MEMS pioneer Kaigham ("Ken") Gabriel has been appointed deputy director of the Defense Advanced Research Projects Agency (Darpa). Gabriel was founder and previously served as chairman and chief technology officer of MEMS microphone pioneer Akustica Inc. (Pittsburgh), Gabriel's duties at Darpa will include overseeing research, development and demonstration of concepts, devices, and systems for the military. Gabriel will serve under new Darpa Director Regina Dugan, who was appointed in July.

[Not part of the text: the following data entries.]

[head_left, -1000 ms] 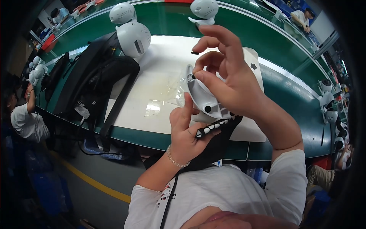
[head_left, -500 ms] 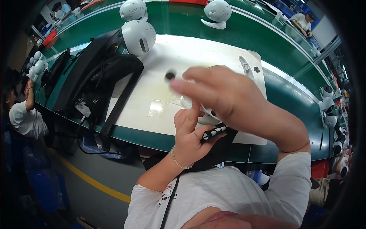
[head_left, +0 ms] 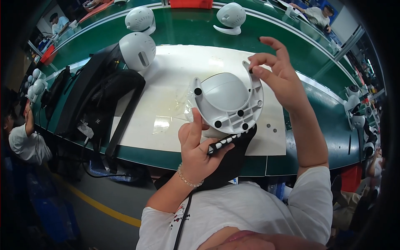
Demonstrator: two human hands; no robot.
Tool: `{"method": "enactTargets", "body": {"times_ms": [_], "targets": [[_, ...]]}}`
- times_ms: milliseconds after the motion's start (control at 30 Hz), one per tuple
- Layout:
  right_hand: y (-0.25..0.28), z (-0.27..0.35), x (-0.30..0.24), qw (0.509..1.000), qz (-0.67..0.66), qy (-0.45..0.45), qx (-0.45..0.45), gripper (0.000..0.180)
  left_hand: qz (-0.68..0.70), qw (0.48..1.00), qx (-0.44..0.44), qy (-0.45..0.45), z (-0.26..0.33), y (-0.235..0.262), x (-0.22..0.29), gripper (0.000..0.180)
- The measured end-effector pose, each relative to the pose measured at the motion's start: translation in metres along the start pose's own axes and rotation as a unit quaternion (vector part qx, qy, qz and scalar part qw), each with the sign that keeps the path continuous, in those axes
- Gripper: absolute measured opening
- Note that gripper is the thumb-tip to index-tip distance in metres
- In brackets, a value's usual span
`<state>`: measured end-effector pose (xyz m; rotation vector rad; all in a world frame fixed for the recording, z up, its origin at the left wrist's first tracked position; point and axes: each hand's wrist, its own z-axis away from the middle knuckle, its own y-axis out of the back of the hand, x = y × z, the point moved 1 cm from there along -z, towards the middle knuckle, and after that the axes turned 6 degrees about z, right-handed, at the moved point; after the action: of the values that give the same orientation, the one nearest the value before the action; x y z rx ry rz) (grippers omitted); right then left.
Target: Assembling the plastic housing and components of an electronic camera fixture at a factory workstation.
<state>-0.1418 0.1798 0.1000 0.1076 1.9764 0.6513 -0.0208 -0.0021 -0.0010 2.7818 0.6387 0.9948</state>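
Note:
A white rounded device (head_left: 226,92) lies with its horseshoe-shaped base (head_left: 227,117) turned up. Several black round pads (head_left: 218,124) sit on the base, one near the tip of its left arm. My left hand (head_left: 199,150) is closed on a black sheet (head_left: 235,153) with a row of white rounds along its edge, just below the base. My right hand (head_left: 275,79) is at the tip of the base's right arm, a small black pad (head_left: 251,70) between thumb and a finger. Another dark spot is on its raised fingertip.
Under the device is a white board (head_left: 175,62) on the green table (head_left: 187,32). At left lie a black bag (head_left: 96,79) and another white device (head_left: 137,51). Two more white devices stand farther back. Clear film (head_left: 183,106) lies beside the base. Other people work around.
My right hand has moved from over the device's left side to its right arm tip, uncovering the base. My left hand keeps hold of the black sheet.

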Motion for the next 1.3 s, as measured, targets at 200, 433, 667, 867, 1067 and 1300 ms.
{"method": "enactTargets", "body": {"times_ms": [200, 433, 667, 867, 1067, 1300], "targets": [[-0.007, 0.008, -0.004, 0.994, 0.072, 0.06, 0.063, 0.048, -0.012, 1.0, 0.0, 0.0, 0.0, 0.0, -0.001, 0.03], [-0.011, 0.014, -0.007, 0.957, 0.227, 0.142, 0.116, 0.043, -0.02, 1.0, -0.008, 0.004, 0.0, 0.0, 0.0, 0.03], [-0.006, 0.027, -0.017, 0.856, 0.43, 0.265, 0.106, 0.048, -0.035, 0.999, -0.015, -0.001, -0.001, 0.0, 0.002, 0.029], [0.002, 0.04, -0.02, 0.983, 0.161, 0.061, 0.071, 0.026, -0.032, 0.999, -0.009, 0.012, 0.002, 0.0, 0.0, 0.028], [-0.002, 0.058, 0.011, 0.999, -0.025, 0.028, 0.013, 0.011, -0.026, 1.0, -0.007, 0.003, 0.001, -0.001, 0.0, 0.028], [-0.008, 0.062, 0.002, 0.999, 0.038, 0.028, -0.013, 0.012, -0.031, 0.999, -0.005, 0.006, 0.002, -0.001, 0.0, 0.028]]}}
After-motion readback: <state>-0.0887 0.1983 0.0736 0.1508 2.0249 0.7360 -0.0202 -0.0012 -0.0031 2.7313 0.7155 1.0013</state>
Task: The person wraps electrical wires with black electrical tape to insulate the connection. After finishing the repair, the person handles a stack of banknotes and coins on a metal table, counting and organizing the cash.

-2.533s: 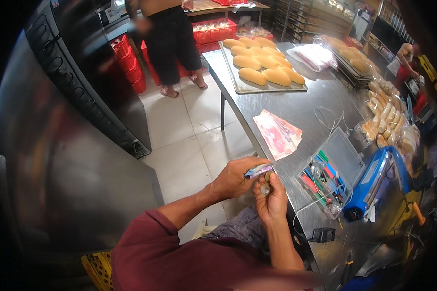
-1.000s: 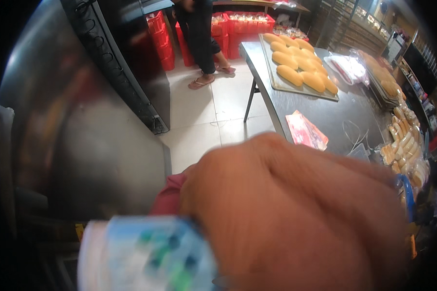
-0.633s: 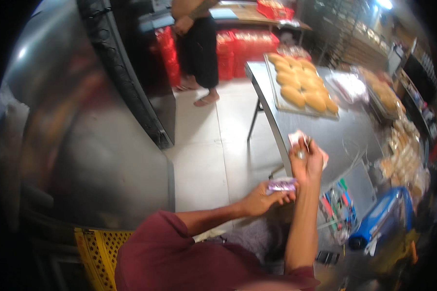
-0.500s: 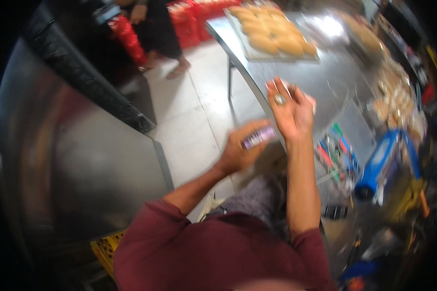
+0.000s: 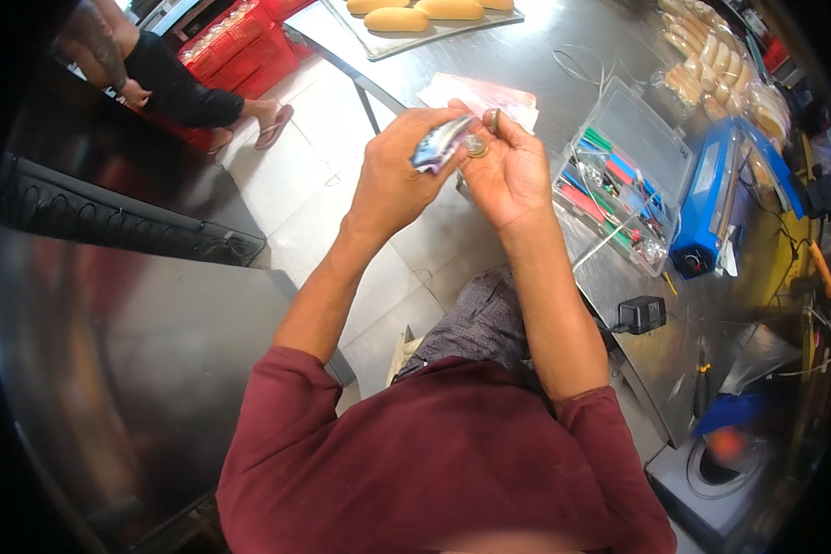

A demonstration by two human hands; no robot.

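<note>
item: your left grip [image 5: 392, 175] closes on a blurred bluish packet [image 5: 439, 145]; your right grip [image 5: 508, 171] cups a small round piece [image 5: 475, 146], kind unclear, above the desk [image 5: 535, 69].

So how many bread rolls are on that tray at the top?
3 on the metal tray: one roll nearest, one beside it, one at the edge. More may be cut off.

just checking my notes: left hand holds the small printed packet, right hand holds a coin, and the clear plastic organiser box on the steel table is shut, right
Not quite. The head view shows the clear organiser box open, its lid tipped back. The rest stands: the left hand holds the small printed packet, the right hand holds a coin, and the box sits on the steel table.
</note>
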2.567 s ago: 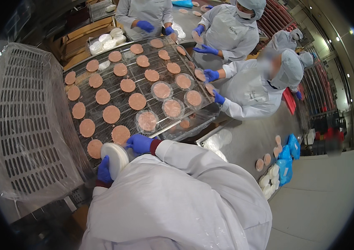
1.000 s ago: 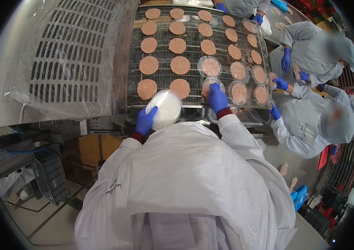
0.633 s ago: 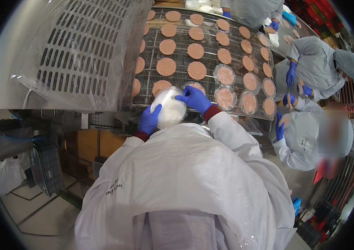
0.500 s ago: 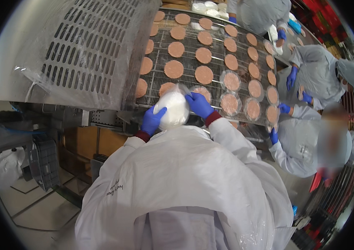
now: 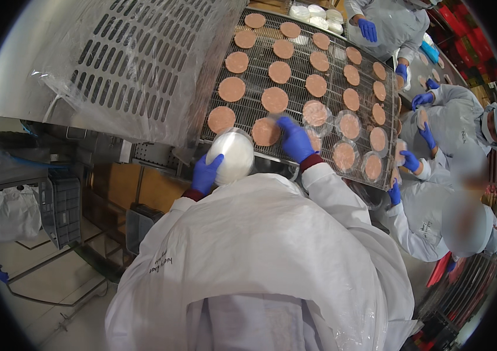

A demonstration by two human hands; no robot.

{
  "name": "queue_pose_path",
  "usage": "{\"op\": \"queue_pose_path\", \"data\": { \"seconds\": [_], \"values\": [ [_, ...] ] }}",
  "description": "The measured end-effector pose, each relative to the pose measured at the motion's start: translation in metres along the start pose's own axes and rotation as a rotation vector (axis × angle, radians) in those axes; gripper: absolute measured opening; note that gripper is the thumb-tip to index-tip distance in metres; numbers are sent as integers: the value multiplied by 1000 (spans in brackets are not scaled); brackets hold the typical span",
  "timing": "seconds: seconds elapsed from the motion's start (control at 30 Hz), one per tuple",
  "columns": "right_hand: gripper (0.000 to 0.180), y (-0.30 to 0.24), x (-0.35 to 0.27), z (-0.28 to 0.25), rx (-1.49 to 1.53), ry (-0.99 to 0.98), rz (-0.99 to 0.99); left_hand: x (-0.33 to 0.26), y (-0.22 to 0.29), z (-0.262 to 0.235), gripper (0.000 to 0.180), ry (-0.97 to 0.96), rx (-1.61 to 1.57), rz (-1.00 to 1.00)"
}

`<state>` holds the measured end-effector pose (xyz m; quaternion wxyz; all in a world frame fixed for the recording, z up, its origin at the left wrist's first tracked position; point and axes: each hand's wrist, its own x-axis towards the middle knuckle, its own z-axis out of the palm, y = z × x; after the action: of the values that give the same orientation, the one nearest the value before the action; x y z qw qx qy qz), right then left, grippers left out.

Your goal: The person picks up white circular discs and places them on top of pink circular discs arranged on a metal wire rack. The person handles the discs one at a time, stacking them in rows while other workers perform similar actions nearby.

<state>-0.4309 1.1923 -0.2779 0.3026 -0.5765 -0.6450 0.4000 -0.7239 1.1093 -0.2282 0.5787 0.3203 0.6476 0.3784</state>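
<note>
The stack of white discs sits at the near edge of the mesh belt, cupped from below by the left hand, fingers curled round it. The right hand, which half a second ago lay over the stack, has moved out onto the belt, fingers spread flat beside a patty. Further along, co-workers' blue gloves tend the far rows.
</note>
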Motion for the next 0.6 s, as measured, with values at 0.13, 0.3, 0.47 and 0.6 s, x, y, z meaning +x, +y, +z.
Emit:
{"op": "queue_pose_path", "data": {
  "seconds": [0.13,0.3,0.47,0.6],
  "values": [
    [32,-19,-7,16,-17,-82,-122,2,11,15,38,-21,8,-24],
    [31,-57,-1,24,-13,-267,198,8,17,29,35,-103,-2,59],
    [18,-35,29,-26,165,-101,244,2,14,16,34,-35,-46,26],
    [18,20,63,-61,-112,289,201,0,3,2,34,14,-22,21]
  ]
}}
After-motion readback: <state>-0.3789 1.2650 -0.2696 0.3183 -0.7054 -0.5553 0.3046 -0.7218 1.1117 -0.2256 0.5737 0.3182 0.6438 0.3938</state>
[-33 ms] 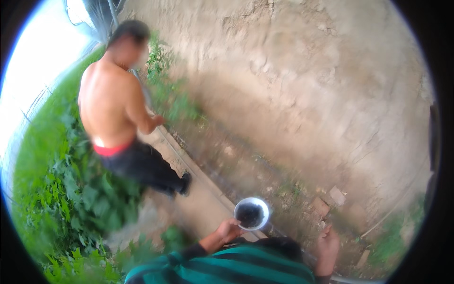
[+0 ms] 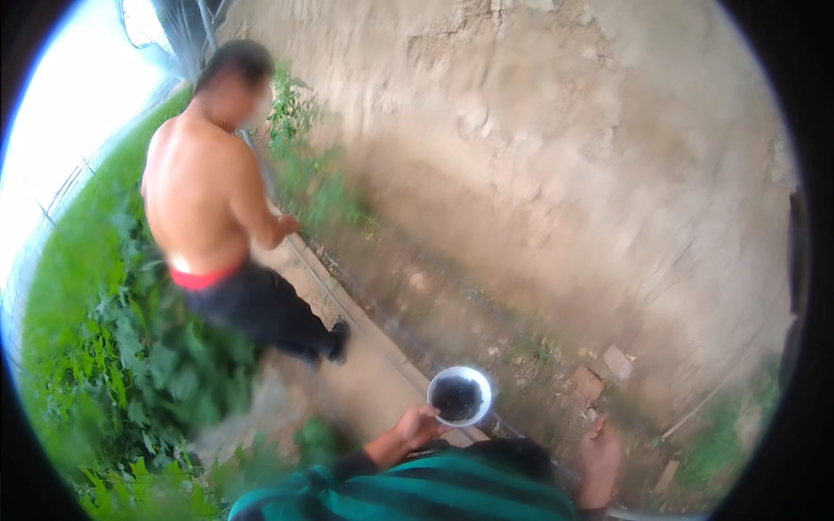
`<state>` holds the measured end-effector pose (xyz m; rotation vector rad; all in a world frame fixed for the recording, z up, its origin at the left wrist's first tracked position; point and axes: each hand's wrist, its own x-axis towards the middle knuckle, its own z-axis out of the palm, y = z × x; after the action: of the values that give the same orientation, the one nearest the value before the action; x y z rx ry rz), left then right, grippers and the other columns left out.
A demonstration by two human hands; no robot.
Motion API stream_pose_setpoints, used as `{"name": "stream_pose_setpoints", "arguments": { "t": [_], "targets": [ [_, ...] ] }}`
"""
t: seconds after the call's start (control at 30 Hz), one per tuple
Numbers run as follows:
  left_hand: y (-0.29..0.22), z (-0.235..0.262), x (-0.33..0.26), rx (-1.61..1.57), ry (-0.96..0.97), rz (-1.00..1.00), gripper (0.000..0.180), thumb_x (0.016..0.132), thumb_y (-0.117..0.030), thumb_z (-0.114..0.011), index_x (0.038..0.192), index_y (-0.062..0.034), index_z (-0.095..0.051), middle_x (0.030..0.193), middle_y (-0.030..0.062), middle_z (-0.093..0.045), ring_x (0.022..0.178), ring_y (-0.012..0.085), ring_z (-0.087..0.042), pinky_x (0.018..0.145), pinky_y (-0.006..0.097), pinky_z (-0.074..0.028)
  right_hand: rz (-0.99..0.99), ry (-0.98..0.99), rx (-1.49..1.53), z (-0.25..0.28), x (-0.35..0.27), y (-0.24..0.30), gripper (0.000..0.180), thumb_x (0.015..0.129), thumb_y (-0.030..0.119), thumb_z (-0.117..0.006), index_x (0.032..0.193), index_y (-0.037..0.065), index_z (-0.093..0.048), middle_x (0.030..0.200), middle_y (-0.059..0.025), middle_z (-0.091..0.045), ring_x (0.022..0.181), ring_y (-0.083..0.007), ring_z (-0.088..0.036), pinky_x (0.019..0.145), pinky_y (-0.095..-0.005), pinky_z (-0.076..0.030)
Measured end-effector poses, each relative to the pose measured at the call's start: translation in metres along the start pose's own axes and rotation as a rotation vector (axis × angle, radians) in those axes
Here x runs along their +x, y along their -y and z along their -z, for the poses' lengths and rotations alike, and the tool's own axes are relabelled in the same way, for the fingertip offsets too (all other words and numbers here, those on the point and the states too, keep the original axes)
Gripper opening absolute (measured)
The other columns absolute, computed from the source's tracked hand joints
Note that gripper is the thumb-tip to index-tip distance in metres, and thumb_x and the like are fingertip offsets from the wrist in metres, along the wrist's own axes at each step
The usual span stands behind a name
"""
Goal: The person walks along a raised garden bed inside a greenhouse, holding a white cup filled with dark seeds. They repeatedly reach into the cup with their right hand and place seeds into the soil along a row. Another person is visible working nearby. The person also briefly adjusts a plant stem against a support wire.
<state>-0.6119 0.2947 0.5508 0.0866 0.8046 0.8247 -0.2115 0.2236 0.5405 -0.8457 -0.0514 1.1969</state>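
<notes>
My left hand point(image 2: 419, 425) grips the near left rim of a round white bowl point(image 2: 487, 398), thumb over the edge. Inside the bowl lies a dark, blackish mass point(image 2: 457, 398); what it is cannot be made out. The bowl is held roughly level in front of my body, over the edge of the path. My right hand point(image 2: 601, 453) hangs at my right side, apart from the bowl, with its fingers curled together. Whether something small sits between those fingers is too blurred to see.
A shirtless person point(image 2: 195, 191) in dark trousers stands ahead on the left of a narrow concrete path point(image 2: 373, 382). Leafy green plants point(image 2: 130, 365) grow along the left. A rough earthen wall point(image 2: 556, 156) rises at right, with broken bricks point(image 2: 589, 382) at its foot.
</notes>
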Motion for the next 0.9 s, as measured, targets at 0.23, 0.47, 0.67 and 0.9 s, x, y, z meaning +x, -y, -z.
{"name": "stream_pose_setpoints", "arguments": {
  "t": [0.23, 0.47, 0.67, 0.9],
  "targets": [
    [-0.005, -0.026, -0.014, -0.003, -0.077, 0.007, 0.046, 0.072, -0.007, -0.051, 0.116, 0.0079, -0.047, 0.122, 0.021, -0.052, 0.115, 0.0352, -0.05, 0.102, 0.05, -0.038, -0.166, 0.002, 0.264, 0.0, -0.002, 0.005, 0.015, 0.091, 0.006, -0.049, 0.103, 0.005, -0.058, 0.09, -0.0042, -0.061, 0.078, -0.0142, -0.058, 0.067, -0.0248, -0.047],
    [-0.004, -0.028, -0.013, 0.048, -0.168, -0.006, 0.045, 0.072, -0.006, -0.052, 0.115, 0.0077, -0.049, 0.115, 0.02, -0.057, 0.108, 0.0356, -0.055, 0.102, 0.05, -0.039, -0.167, -0.034, 0.256, 0.035, 0.032, 0.004, 0.013, 0.094, 0.01, -0.047, 0.1, 0.004, -0.057, 0.091, -0.0046, -0.062, 0.079, -0.0143, -0.059, 0.066, -0.0248, -0.048],
    [0.002, -0.008, 0.002, -0.032, -0.049, 0.028, 0.045, 0.074, -0.007, -0.053, 0.117, 0.0071, -0.049, 0.116, 0.0191, -0.057, 0.109, 0.0331, -0.055, 0.101, 0.049, -0.04, -0.132, 0.014, 0.197, 0.036, 0.029, 0.003, 0.014, 0.096, 0.011, -0.045, 0.102, 0.004, -0.056, 0.092, -0.0054, -0.062, 0.081, -0.0143, -0.06, 0.064, -0.0247, -0.048],
    [0.013, 0.028, 0.018, -0.05, 0.131, -0.019, 0.02, 0.079, -0.012, -0.057, 0.096, -0.0027, -0.059, 0.102, 0.0186, -0.061, 0.097, 0.0362, -0.059, 0.089, 0.049, -0.046, -0.181, -0.055, 0.231, -0.011, -0.004, 0.009, 0.016, 0.091, 0.006, -0.052, 0.106, 0.001, -0.055, 0.091, -0.0065, -0.061, 0.076, -0.0138, -0.055, 0.063, -0.024, -0.045]
  ]
}}
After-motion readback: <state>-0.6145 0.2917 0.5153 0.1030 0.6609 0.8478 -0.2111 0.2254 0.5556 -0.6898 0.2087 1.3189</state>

Gabriel earned his Ph.D. in Electrical Engineering and Computer Science from the Massachusetts Institute of Technology (MIT) in 1983, after which he joined AT&T's legendary Bell Labs where he pioneered micro-electro-mechanical systems before they had acquired the MEMS moniker. At Bell Labs he developed the concept of using semiconductor fabrication equipment to craft tiny mechanical devices for photonic and networking applications. While on sabbatical, he became a visiting professor at the University of Tokyo, where he led a joint MEMS project at IBM Japan Research, Toyota Central Research Laboratories and Ricoh Research Park. Before leaving Bell Labs in 1991, he spent a year as a visiting scientist at the Naval Research Laboratory, transferring MEMS to its Nanoelectronics Processing Facility, after which he joined DARPA to start the agency’s MEMS Program. There he managed over 70 projects in the $80 million a year program and eventually became DARPA's Director of the Electronics Technology Office in 1996 where managed its $450 million budget for advanced lithography, electronics packaging, optoelectronics, millimeter and microwave integrated circuits, and high-definition displays. Gabriel left DARPA to joint the faculty of Carnegie Mellon University in 1998, where he developed the concept of making CMOS microphones using MEMS technologies, which was eventually spun off from CMU in 2001 into the commercial venture, Akustica Inc. (Pittsburgh). In 2003, Gabriel was awarded the Technology Pioneer title at the World Economic Forum, and in 2005 he co-founded the MEMS Industry Group (MIG, Pittsburgh). He is widely regarded at one of the father of the MEMS industry worldwide.